His daughter, Muriel, emigrated to Canada following the second world war and sailed on board the SS Battory on 8 June 1947. She was listed on the passenger list as a 30 year old single female, employed as a Clerk and her last permanent residence was listed as Hove in Sussex. She arrived at Fort Erie, Ontario one month later and travelled to Raymond, Alberta to visit a family friend Jack Mayhew before crossing the border at Eastport, Idaho on her way to visit another friend, Dorothy Wride, in Portland, Oregon. Her border crossing record notes that her she was held landed immigrant status in Canada and this was her intended permanent residence. One year later, Gladys followed her daughter to Canada and she appears in the Passenger Manifest of Pan American Airlines Flight 115 where she boarded the flight at Shannon, Ireland on 6 January 1948 bound for New York City. Her age was recorded as 51 years and her address as 3641 Rox Street in Portland, Oregon.
After arriving in Canada, Muriel married Jerzy Adam Pohoski, a former pilot in the Polish Air Force in Britain. Jerzy, known as George, was born in Warsaw, Poland on 30 May 1919 and he also emigrated to Canada at the end of the war.

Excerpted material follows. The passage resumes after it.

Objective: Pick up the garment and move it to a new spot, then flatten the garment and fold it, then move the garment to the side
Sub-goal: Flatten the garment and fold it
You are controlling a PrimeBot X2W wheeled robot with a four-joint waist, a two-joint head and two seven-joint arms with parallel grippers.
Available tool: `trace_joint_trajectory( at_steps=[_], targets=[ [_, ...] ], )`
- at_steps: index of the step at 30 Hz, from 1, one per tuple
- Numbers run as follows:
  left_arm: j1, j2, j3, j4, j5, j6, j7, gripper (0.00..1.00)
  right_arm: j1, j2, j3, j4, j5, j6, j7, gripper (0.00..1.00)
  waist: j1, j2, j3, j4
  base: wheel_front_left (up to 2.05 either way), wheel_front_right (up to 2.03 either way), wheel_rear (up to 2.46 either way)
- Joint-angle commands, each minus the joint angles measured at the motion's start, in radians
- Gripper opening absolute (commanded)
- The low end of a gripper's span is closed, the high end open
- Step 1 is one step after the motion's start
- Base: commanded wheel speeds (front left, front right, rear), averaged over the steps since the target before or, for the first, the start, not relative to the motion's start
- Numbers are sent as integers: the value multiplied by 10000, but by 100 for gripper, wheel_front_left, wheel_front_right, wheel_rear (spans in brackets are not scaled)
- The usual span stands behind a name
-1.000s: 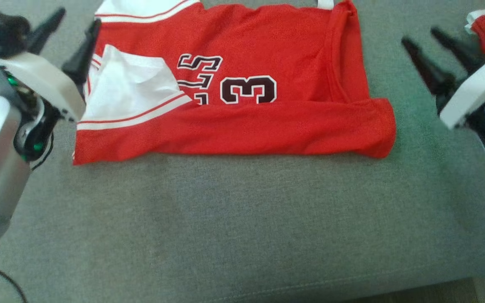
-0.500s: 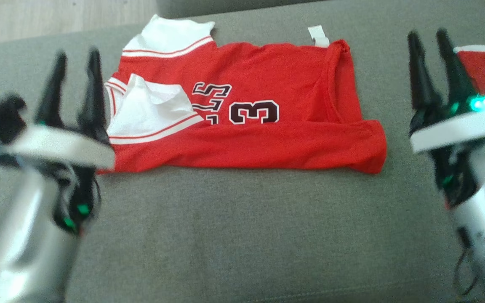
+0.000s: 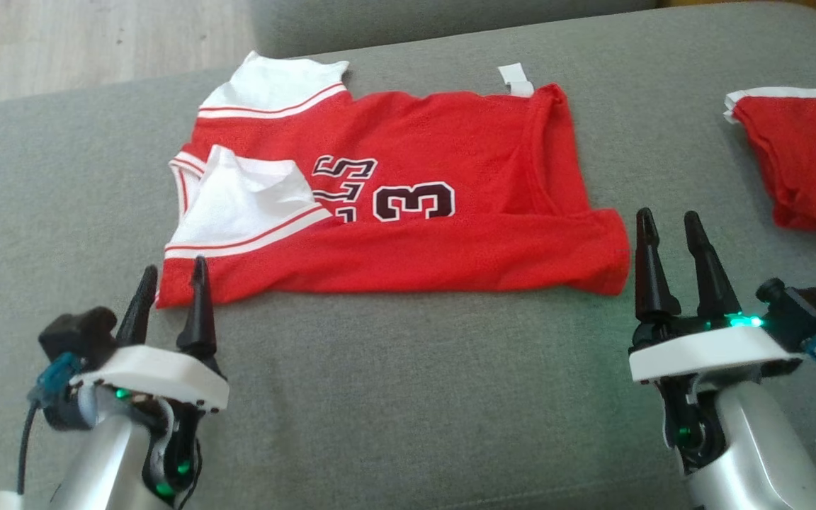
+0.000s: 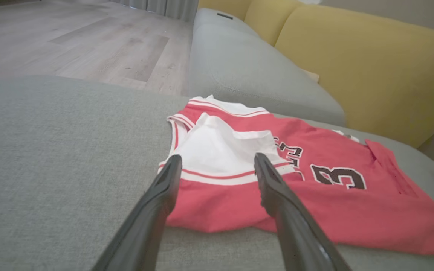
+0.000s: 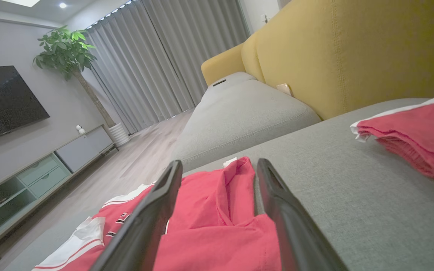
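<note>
The garment (image 3: 408,142) is a red jersey with white trim and a dark number. It lies on the grey cushion (image 3: 408,397), its near edge folded over and a white flap turned in at its left. My left gripper (image 3: 174,269) stands open just in front of the garment's near left corner, empty. In the left wrist view the open fingers (image 4: 164,195) frame that corner of the garment (image 4: 352,214). My right gripper (image 3: 666,216) is open and empty beside the near right corner. The right wrist view has the garment (image 5: 209,226) between and beyond its fingertips (image 5: 277,203).
A second red and white cloth (image 3: 805,156) lies bunched at the cushion's right end, also seen as a cloth (image 5: 420,135) from the right wrist. A yellow sofa back (image 4: 371,71) rises behind. Wooden floor (image 3: 61,49) lies past the far left edge.
The head camera has tilted, so the picture shifted. Both grippers have drawn back from the garment's sides to its near corners. Both stay open.
</note>
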Motion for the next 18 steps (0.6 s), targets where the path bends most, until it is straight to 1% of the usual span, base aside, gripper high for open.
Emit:
trace_joint_trajectory(
  at_steps=[1,4,7,13,18],
  targets=[
    [-569,220,464,6,167,87,-50,100,-191,128,208,-484,-124,67,104,100,0,0,54,-100,0,0,0],
    [-839,329,464,746,331,267,-2,100,-202,171,200,-745,-186,67,290,100,0,0,154,-247,0,0,0],
    [-1142,447,423,1453,492,529,265,100,-201,191,170,-985,-228,67,417,100,0,0,288,-389,0,0,0],
    [-1755,676,432,2664,655,855,562,100,-119,207,252,-1289,-246,67,589,100,0,0,524,-625,0,0,0],
    [-2080,802,354,3356,748,976,844,100,-105,209,349,-1404,-205,67,656,100,0,0,665,-757,0,0,0]
  ],
)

George enrolled at the University of British Columbia and completed a business degree before going on to work as an accountant for many years. Muriel and George had one son and they lived in West Vancouver for many years before retiring to Duncan on Vancouver Island. Gladys lived with her daughter and her family for many years.
Bill lived on Lawrence Road in Hove for many years but later moved to 42 St Mary’s Gardens in Kennington where he lived until his death. He died on 2 September 1956 at Lambeth Hospital and was buried in Streatham Cemetery. Five years later, his son William married Marian Stracchino in Lambeth and they went on to have three children.
Gladys Lawley died of cancer at Lion’s Gate Hospital in North Vancouver on 2 February 1968 and was buried at Ocean View Burial Park in Burnaby. Vi Clark died on 11 July 1994 and their son, William, died in Downham Market, Norfolk on 3 March 2010. He was pre-deceased by his wife Marian in 1999.
George Pohoski died in Duncan, British Columbia on 3 September 2008 and Muriel died, aged 96 years, on 19 May 2013.